→ Your objective
Your job is to copy every line in the material containing the word "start".

→ Data shown
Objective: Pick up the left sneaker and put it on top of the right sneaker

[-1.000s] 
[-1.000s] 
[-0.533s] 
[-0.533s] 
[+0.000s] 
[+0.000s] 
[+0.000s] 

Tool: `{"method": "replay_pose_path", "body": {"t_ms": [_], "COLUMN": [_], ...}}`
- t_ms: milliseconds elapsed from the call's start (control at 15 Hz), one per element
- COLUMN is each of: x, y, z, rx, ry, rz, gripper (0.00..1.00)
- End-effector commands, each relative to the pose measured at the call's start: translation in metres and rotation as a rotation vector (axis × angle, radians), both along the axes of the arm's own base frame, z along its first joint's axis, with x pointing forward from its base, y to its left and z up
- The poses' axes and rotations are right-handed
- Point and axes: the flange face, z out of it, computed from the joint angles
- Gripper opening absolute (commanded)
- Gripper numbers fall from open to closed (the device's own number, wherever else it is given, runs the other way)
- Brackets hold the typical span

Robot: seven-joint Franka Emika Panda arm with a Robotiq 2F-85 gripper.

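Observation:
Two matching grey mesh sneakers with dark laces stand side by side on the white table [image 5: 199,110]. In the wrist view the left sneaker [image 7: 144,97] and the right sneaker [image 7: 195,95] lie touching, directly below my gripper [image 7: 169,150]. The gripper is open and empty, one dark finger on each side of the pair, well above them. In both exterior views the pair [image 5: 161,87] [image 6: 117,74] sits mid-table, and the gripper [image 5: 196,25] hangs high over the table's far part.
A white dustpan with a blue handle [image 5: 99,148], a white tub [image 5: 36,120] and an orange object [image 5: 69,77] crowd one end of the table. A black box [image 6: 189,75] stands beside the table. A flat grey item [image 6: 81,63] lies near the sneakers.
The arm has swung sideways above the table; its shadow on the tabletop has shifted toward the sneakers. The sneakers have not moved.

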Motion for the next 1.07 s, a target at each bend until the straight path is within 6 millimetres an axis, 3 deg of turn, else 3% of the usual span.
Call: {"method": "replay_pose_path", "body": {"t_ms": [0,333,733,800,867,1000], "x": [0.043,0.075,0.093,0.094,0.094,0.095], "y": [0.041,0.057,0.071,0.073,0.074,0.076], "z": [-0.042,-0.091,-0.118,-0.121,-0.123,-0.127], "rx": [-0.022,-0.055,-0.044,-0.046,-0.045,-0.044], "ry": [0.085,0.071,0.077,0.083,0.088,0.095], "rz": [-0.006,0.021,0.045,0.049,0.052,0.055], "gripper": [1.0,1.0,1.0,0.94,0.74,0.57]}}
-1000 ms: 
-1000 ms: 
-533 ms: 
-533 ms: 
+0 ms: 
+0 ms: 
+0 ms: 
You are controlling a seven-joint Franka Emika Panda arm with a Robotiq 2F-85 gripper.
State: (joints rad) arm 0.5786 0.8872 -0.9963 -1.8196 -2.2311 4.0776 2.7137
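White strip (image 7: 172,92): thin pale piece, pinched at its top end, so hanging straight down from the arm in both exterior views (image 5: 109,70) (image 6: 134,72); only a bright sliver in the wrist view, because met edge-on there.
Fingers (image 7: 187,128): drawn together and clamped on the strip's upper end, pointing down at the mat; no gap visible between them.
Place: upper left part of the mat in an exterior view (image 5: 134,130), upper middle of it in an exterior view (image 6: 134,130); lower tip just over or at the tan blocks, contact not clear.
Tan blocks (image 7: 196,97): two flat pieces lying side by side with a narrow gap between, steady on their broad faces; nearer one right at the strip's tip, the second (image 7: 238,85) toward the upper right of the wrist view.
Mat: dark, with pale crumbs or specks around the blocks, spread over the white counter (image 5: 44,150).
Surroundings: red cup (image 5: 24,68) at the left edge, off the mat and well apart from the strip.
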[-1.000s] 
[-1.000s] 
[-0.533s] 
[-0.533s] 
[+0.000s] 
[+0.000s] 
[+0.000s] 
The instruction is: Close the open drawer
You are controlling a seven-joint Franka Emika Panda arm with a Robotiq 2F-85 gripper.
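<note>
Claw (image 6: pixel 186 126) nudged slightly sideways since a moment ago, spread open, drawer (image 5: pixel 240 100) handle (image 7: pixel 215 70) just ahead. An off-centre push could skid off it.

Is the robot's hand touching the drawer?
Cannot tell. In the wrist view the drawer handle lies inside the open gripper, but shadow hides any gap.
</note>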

→ Response
- t_ms: milliseconds elapsed from the call's start (control at 15 Hz), one per element
- End-effector commands, each relative to the pose measured at the call's start: translation in metres and rotation as a rotation vector (axis × angle, radians), both along the axes of the arm's own base frame, z along its first joint's axis, with x pointing forward from its base, y to its left and z up

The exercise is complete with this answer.